I'd see it burning/melting through him easily. To think Namek saga Vegeta can shrug off a ki blast from Frieza is just silly.



> Not really.



Why? They are clearly not the same thing and they behave differently.



> They carve them into the ground via their momentum before they explode.



How would that "carve" into the ground and look just like a vaporization effect?



> If you can establish that the ki would be harmful without the explosion/momentum?  I'll concede.
> 
> Until then?  You're shit out of luck Mike.  You can't acknowledge one thing here without the other.
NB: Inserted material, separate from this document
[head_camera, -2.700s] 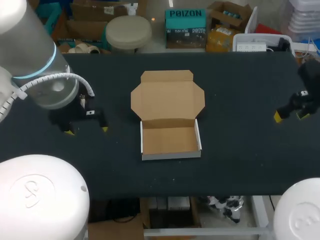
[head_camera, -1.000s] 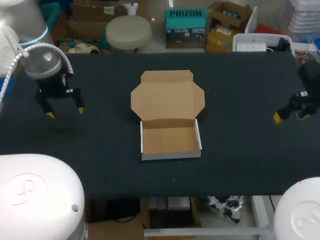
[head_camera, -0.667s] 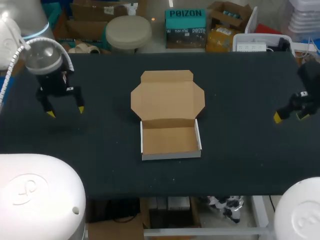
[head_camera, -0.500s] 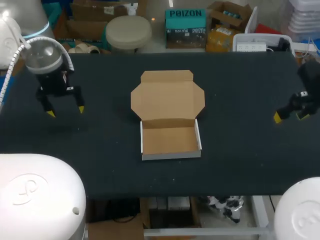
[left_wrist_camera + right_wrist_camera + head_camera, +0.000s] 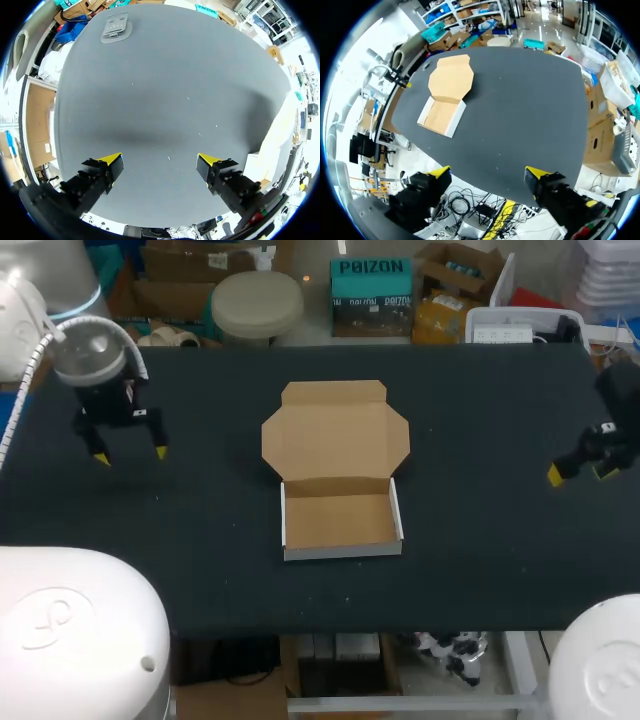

Like I said, there was an explosion as it exited the planet.


----------



## ChaosTheory123 (Aug 15, 2012)

Wow...  got bored of waiting for the fucking scanning to finish fast.

Fuck it, I can respond now.



Endless Mike said:


> I'd see it burning/melting through him easily. To think Namek saga Vegeta can shrug off a ki blast from Frieza is just silly.



I find it silly you think that a technique, designed for both piercing and speed, would be able to drive itself through vegeta without the necessary components its shown to require while being used.

Seriously dude, post some evidence of this, or drop the point. 



> Why? They are clearly not the same thing and they behave differently.



Because we are only shown the ki moving and pulverizing the shit it connects with.

Without moving?  It does jackshit.

Ergo?  It requires momentum to cause the shit it does.

I love Occam's razor, don't you?



> How would that "carve" into the ground and look just like a vaporization effect?



Because you're arbitrarily throwing around the word vaporization without evidence of it actually being vaporization?

Because you're ignoring how ki has no inherent heat to it without movement?

Guess what would cause that heat Mike?

Certainly not friction, nah, too fucking out there for the blasts that don't explode 



> Like I said, there was an explosion as it exited the planet.



Are you just fucking blind or in denial?

The ki blast didn't explode.

Its still there, traveling into space.

My god, you're fucking reaching hard and basing your argument off a visual effect


----------



## Endless Mike (Aug 16, 2012)

ChaosTheory123 said:


> It didn't explode Mike
> We clearly saw it traveling out into space
> 
> After expelling mountain ranges worth of rock out of our planet's atmospehere.



My point was it created an explosion when it reached the surface. Not that the entire thing exploded, just some of it.

BTW here is Gotenks burning/disintegrating parts of Buu with ki that neither exploded or used momentum:



Here is Cell being injured by Gohan's Kamehameha which did not explode, and it wasn't momentum as he wasn't pushed back into space by it:



Here he is injured by Vegeta's Final Flash, which didn't explode on him or push him back with momentum: 



Here is how Cell melted the time machine from the inside. If it was an explosion it would have blown the whole thing up.



Here is Cell hit by Goku's Kamehameha. You can see that it does deliver some KE, but only enough to knock him back a few meters (and if you think that is enough to really hurt him you are crazy). It also doesn't explode on him, but it destroys the upper part of his body:



Here are Cell and Gohan's Kamehamehas causing damage and shaking the earth while they are staying in place and struggling against each other (not exploded):



Here is Buu having part of his body destroyed by a ki blast that doesn't explode or push him back with momentum:



Do you want more? Because I can find them


----------



## Endless Mike (Aug 16, 2012)

ChaosTheory123 said:


> Wow...  got bored of waiting for the fucking scanning to finish fast.
> 
> Fuck it, I can respond now.
> 
> ...



Because the piercing is more than just kinetic?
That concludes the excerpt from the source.